Wirbeln Sie die Probe auf langsame Geschwindigkeit für 30 Sekunden, um die verbleibenden Aggregate aufzulösen und zentrifugieren Sie die Rohre bei 17, 949 mal g und vier Grad Celsius für 10 Minuten. Sammeln Sie den Überstand vorsichtig und wiederholen Sie die Zentrifugation. Nach messung der Mitoribosomenabsorption bei A260 die gesamte Probe auf ein einziges lineares Saccharose-Gradientenrohr laden.
Zentrifugieren Sie die Probe in einem TLS-55 Rotor bei 213, 626 mal g und vier Grad Celsius für 120 Minuten. Um den Farbverlauf zu zerkleinern, punktieren Sie den Boden des Rohres und sammeln Sie die Probe tropfenweise in einer 96-Well-Platte. Mitoribosome Reinigung sollte nicht mehr als sieben Stunden für eine ausreichende Menge an Mitoribosomen dauern.
Wie in diesem diskontinuierlichen Saccharosegradienten nachgewiesen, wandern die gereinigten Mitochondrien in das braune Unterband an der 32-60%-Schnittstelle. Nach der Trennung von Mitoribosomen von löslichen mitochondrialen Komplexen auf einem Saccharosegradienten werden zwei große mitoribosomale Populationen identifiziert, die monosome 55S und die große Untereinheit 39S. Das Vorhandensein der großen Untereinheitsfraktion deutet darauf hin, dass Zellen in einem aktiv teilenden Zustand geerntet werden.

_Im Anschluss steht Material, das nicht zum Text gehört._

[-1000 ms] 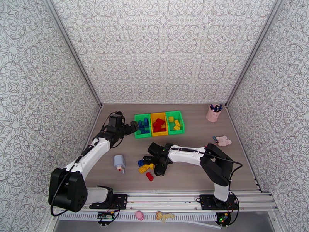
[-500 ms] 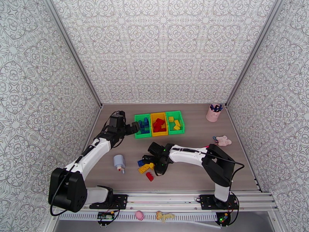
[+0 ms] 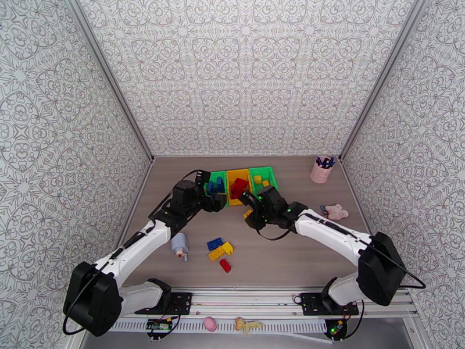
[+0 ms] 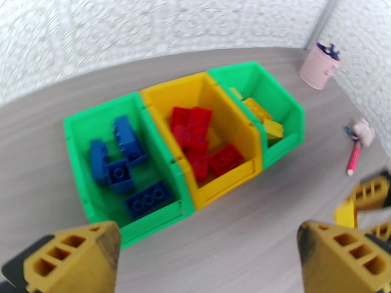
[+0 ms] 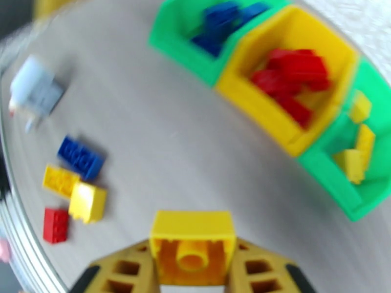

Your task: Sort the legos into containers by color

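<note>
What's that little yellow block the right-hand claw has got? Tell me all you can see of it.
The yellow brick is a small, squarish piece of plastic. Its hollow underside faces the wrist camera, showing thin walls and one round tube inside. The right gripper clamps it, a finger on each side wall. It hangs above the wooden table, short of the bins.
</note>
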`<state>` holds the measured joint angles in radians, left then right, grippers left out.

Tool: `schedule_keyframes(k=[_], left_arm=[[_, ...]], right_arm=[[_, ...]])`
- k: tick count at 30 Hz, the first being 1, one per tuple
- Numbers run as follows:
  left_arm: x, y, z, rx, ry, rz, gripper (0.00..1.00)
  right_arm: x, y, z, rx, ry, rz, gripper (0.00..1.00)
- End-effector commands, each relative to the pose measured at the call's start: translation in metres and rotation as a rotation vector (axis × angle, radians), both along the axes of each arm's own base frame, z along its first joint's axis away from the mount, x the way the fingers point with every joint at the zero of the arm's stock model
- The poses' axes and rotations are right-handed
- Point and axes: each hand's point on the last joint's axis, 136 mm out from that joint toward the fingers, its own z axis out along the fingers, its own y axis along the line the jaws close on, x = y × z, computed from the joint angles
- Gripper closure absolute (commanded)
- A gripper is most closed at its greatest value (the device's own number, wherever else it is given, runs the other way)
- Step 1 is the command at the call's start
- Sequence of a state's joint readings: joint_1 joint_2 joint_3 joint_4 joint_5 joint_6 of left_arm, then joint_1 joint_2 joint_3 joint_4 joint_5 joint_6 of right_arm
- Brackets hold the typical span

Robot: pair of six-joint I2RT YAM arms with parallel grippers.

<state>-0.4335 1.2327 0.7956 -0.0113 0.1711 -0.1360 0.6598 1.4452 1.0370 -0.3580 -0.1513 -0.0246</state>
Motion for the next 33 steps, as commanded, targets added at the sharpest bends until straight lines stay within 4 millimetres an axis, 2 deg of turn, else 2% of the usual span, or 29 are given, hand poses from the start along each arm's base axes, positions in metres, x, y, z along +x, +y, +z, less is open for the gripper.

Dieses Panel zeigt einen Mikrographen mit der Probe aus monosome Peak Two bei einer kalibrierten Vergrößerung von 1,23 Angstroms pro Pixel. Hier sind Daten nach der Erstverarbeitung zu sehen, die intakte Monosomen offenbaren. Schließlich wird in diesem Panel eine monosome 3D-Rekonstruktion veranschaulicht.
Nachdem Sie sich dieses Video angeschaut haben, sollten Sie ein gutes Verständnis dafür haben, wie Sie intakte menschliche Mitoribosomen für strukturelle und biochemische Studien vorbereiten können. Unser Protokoll bietet qualitativ hochwertige Endpräparate, die auf andere mitochondriale Makromoleküle extrapoliert werden können.